◆ **WORK TO COMPLETE**:
What is needed is a copy of each line in the listing below that contains "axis".

◆ **SOURCE MATERIAL**:
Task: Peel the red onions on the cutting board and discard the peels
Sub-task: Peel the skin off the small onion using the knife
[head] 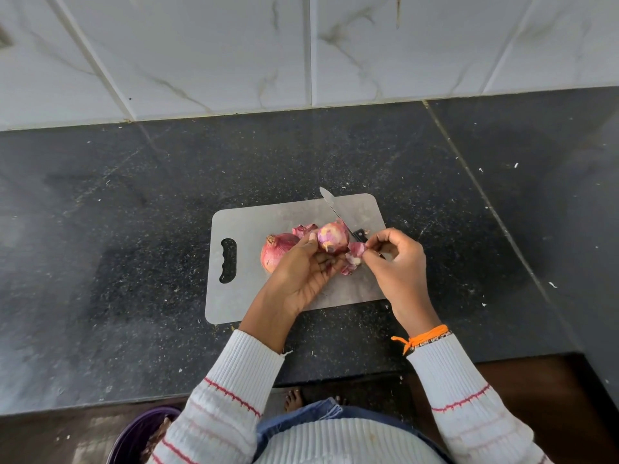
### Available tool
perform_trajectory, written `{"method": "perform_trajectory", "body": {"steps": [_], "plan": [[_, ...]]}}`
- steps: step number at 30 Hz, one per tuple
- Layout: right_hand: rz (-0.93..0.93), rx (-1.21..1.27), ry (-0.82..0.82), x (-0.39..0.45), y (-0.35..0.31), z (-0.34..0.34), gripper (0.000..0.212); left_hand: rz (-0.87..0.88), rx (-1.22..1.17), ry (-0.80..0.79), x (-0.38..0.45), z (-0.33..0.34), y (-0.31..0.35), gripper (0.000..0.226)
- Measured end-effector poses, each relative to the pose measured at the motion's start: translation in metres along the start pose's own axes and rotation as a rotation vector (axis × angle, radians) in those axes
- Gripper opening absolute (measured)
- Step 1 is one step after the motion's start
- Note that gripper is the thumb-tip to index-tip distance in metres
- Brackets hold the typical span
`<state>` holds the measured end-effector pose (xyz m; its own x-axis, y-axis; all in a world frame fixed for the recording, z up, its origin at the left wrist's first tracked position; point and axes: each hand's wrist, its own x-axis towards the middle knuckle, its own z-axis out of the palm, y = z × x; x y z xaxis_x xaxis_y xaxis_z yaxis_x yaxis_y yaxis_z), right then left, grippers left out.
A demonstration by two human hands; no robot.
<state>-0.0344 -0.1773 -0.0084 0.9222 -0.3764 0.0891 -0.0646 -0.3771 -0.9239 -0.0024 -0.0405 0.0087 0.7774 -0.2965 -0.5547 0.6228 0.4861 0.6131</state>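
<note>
Black speckled stone makes up the table (134, 229), and on it lies a pale grey cutting board (254, 226) with a handle slot at its left end. Above the board the left hand (301, 266) cups a half-peeled onion (331, 236), fingers curled up under and around it; patches of purple skin still cling to its paler flesh. The right hand (395, 259) is just beside it, thumb and forefinger pinched on a strip of peel (356, 250) that hangs off the onion's lower right side, the other fingers loosely bent. A second onion (274, 251), still in its full red skin, sits on the board just left of the left hand, partly hidden by it. Loose peels (303, 229) lie on the board behind the held onion. A knife (330, 202) rests on the board's far right part, its tip poking past the far edge, its dark handle mostly hidden behind the hands. A purple bin (140, 433) stands on the floor at lower left.
</note>
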Motion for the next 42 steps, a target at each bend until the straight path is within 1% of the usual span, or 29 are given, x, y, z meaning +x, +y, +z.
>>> {"method": "perform_trajectory", "body": {"steps": [2,4,5,6,8,9,10,13,16,20,24,27,30,34,37,40,42], "plan": [[-0.065,-0.069,0.022,0.0,0.001,0.0,0.014,-0.016,0.016,-0.007,0.0,0.0,0.0,0.034],[-0.121,-0.106,0.027,0.0,-0.001,0.0,0.016,-0.021,0.036,-0.054,-0.003,0.001,0.001,0.042],[-0.145,-0.119,0.026,-0.001,-0.002,0.0,0.017,-0.013,0.059,-0.081,-0.004,0.001,0.001,0.04],[-0.168,-0.133,0.027,-0.001,-0.002,0.0,0.017,-0.003,0.081,-0.098,-0.005,0.002,0.0,0.032],[-0.206,-0.175,0.043,0.0,-0.002,-0.001,0.017,0.015,0.111,-0.094,-0.006,0.003,-0.001,0.016],[-0.216,-0.198,0.058,0.001,-0.001,-0.002,0.017,0.02,0.118,-0.085,-0.005,0.003,-0.001,0.014],[-0.219,-0.213,0.077,0.002,0.0,-0.003,0.018,0.025,0.131,-0.08,-0.005,0.001,-0.002,0.017],[-0.207,-0.202,0.108,0.004,0.0,-0.007,0.019,0.022,0.214,-0.055,-0.003,-0.003,-0.001,0.034],[-0.208,-0.156,0.049,0.001,-0.003,-0.003,0.012,0.012,0.29,-0.044,-0.002,-0.008,-0.001,0.044],[-0.247,-0.079,-0.012,-0.005,-0.012,0.007,0.017,0.001,0.302,-0.12,-0.005,-0.006,-0.004,0.045],[-0.268,-0.018,-0.054,-0.007,-0.019,0.007,0.016,0.054,0.388,-0.154,-0.007,-0.006,-0.009,0.052],[-0.31,-0.046,-0.059,-0.008,-0.019,0.005,0.014,0.106,0.464,-0.14,-0.009,-0.006,-0.01,0.05],[-0.367,-0.07,-0.056,-0.008,-0.018,0.002,0.013,0.149,0.503,-0.131,-0.01,-0.005,-0.011,0.04],[-0.44,-0.086,-0.067,-0.007,-0.015,-0.001,0.009,0.178,0.575,-0.115,-0.013,-0.006,-0.011,0.04],[-0.438,-0.094,-0.096,-0.006,-0.013,-0.003,0.006,0.192,0.618,-0.121,-0.016,-0.006,-0.01,0.041],[-0.425,-0.096,-0.111,-0.006,-0.012,-0.003,0.004,0.195,0.644,-0.137,-0.016,-0.008,-0.01,0.051],[-0.4,-0.089,-0.099,-0.004,-0.011,-0.004,0.003,0.201,0.641,-0.149,-0.015,-0.008,-0.011,0.047]]}}
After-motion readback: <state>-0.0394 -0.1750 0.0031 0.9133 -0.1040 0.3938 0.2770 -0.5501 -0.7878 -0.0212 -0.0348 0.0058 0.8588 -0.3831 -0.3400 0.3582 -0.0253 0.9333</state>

◆ **TASK RESPONSE**:
- Measured end-effector poses, each relative to the pose measured at the motion's start: translation in metres along the start pose's own axes and rotation as a rotation vector (axis × angle, radians) in those axes
`<state>` holds the measured end-effector pose (xyz m; its own x-axis, y-axis; all in a world frame fixed for the recording, z up, its origin at the left wrist's first tracked position; point and axes: each hand's wrist, its own x-axis towards the middle knuckle, its own z-axis out of the palm, y = z × x; x y z xaxis_x xaxis_y xaxis_z yaxis_x yaxis_y yaxis_z), right then left, grippers left out.

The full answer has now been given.